Suppose American manufacturers sell 1000 widgets a year to American consumers at a price of $9 each. Now, thanks to a new free trade agreement, foreign manufacturers can sell widgets to American consumers at $6 each. Let’s try to account for all the different ways that Americans are affected.

1. American manufacturers have two choices: They can match the foreign price of $6, or they can go do something else. If they match the foreign price, they lose $3 per widget (compared to what they were making before). If instead they go do something else, they lose at most $3 per widget. We know this, because they always have the option of matching the foreign price and therefore won’t choose any option worse than that.
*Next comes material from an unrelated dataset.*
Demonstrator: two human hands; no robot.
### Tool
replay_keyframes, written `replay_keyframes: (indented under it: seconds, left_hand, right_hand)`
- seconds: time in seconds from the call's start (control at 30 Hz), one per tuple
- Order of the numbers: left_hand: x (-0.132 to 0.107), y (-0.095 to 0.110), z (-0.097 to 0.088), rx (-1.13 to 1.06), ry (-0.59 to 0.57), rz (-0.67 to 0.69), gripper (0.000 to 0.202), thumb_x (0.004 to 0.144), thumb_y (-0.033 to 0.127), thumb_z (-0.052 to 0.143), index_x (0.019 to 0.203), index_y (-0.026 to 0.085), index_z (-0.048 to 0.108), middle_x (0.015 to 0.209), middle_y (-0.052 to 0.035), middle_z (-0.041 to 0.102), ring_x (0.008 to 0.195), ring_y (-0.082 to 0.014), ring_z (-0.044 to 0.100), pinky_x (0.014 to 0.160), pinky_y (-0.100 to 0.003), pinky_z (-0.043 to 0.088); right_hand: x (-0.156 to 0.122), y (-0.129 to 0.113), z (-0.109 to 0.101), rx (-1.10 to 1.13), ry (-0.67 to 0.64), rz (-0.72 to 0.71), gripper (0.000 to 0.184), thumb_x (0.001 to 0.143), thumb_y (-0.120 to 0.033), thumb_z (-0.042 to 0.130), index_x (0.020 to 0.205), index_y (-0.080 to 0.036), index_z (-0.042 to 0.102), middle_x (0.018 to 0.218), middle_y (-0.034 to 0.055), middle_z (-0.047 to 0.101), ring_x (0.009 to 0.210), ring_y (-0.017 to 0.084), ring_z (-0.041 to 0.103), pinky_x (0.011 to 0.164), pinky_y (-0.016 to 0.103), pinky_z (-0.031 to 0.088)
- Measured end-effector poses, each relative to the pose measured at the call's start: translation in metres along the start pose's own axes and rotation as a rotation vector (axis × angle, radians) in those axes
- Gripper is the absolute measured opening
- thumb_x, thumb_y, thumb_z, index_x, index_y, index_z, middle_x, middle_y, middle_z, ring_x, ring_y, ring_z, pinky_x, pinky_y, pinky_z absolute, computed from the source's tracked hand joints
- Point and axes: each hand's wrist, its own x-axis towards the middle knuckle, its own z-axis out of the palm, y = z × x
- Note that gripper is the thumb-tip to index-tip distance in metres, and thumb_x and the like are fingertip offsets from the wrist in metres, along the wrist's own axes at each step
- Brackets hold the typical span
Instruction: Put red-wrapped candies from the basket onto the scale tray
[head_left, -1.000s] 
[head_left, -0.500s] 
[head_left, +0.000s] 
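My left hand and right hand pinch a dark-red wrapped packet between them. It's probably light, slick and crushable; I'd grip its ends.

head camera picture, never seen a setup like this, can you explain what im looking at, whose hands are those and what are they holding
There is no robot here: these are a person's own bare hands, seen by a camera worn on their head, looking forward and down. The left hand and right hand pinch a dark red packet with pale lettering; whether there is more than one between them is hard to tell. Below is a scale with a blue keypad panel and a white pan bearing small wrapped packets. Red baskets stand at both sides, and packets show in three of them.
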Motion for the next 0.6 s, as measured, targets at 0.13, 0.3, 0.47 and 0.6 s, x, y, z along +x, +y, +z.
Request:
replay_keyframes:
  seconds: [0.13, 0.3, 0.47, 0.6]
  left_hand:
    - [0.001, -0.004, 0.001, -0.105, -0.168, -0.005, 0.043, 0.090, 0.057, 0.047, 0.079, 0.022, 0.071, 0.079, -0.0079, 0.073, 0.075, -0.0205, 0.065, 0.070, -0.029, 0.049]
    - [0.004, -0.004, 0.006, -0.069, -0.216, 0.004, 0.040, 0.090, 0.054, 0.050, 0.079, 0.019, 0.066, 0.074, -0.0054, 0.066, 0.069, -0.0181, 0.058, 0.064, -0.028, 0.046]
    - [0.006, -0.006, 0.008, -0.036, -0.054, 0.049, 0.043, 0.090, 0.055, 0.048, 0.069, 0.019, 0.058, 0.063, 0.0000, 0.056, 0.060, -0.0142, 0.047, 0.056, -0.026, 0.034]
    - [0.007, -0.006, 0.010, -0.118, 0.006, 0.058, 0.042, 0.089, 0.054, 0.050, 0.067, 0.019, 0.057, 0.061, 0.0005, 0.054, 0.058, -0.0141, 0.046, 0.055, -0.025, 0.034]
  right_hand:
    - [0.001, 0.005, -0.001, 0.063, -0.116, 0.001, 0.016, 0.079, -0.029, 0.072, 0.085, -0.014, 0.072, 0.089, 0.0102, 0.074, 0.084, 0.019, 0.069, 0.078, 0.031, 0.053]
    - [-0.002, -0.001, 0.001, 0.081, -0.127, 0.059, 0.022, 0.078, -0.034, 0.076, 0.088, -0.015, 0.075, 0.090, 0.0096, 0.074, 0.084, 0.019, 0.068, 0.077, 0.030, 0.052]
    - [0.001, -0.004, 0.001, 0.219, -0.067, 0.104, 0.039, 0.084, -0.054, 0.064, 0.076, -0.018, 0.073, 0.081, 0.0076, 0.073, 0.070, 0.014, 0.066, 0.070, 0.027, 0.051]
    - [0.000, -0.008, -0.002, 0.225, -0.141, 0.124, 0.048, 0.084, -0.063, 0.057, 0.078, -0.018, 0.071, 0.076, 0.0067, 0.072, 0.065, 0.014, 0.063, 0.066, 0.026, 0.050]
Therefore, the loss to American manufacturers is at most $3000. (In fact, under very mild assumptions, which almost always hold, the loss is surely less than $3000, but we won’t need to know that here.)

2. Existing American consumers — the ones who were going to buy those 1000 widgets anyway — pay $6 per widget instead of $9 per widget, and therefore collectively save $3000.

3. Some Americans who were unwilling to buy widgets at $9 will happily buy them at $6, and will be happy with their purchases. This is an additional gain to Americans.

Bottom line: American producers lose at most $3000. Existing American consumers gain $3000. New American consumers gain something too. Therefore the gains to Americans must exceed the losses to Americans.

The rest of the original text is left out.